TASK
Copy exactly, and only, the lines from the one with "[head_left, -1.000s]" to the end of the listing; omit pictures.

GIVEN MATERIAL
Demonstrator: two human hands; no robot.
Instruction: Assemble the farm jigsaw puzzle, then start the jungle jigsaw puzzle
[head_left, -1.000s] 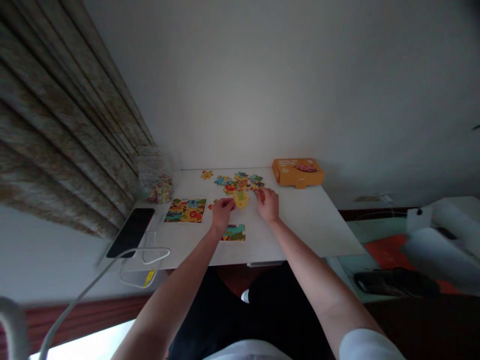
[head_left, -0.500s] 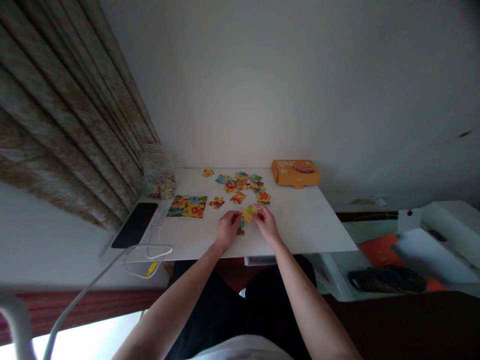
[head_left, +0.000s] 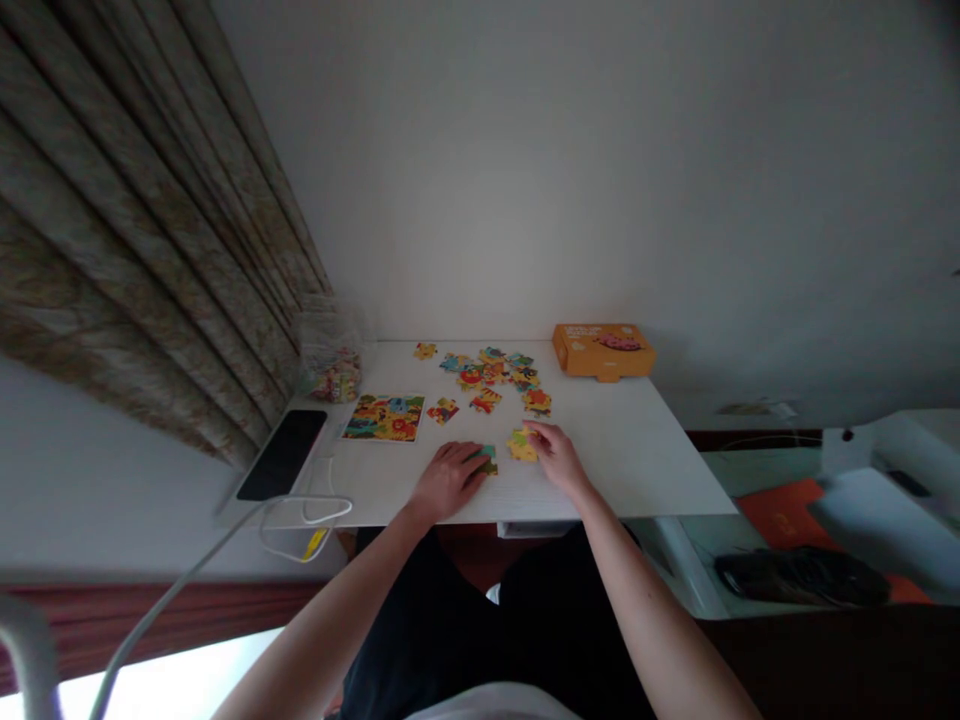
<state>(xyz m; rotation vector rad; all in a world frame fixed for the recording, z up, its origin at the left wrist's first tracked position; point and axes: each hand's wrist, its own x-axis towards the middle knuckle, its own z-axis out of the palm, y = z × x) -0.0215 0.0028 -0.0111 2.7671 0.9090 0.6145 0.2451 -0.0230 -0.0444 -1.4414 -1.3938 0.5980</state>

OUTPUT
[head_left, -1.000s] 
[head_left, -0.500s] 
[head_left, +0.000s] 
<state>(xyz m; rotation vector rad; all in a world frame fixed for the recording, z up, its origin at the left wrist's first tracked position; point and axes: each hand's wrist, its own x-axis towards the middle knuckle, its own z-axis out of the palm, y = z × x) -0.0215 0.0028 -0.0111 2.7671 0.9090 0.6145 0.2451 -0.0230 -0.0444 -1.4414 -1.3938 0.5980</state>

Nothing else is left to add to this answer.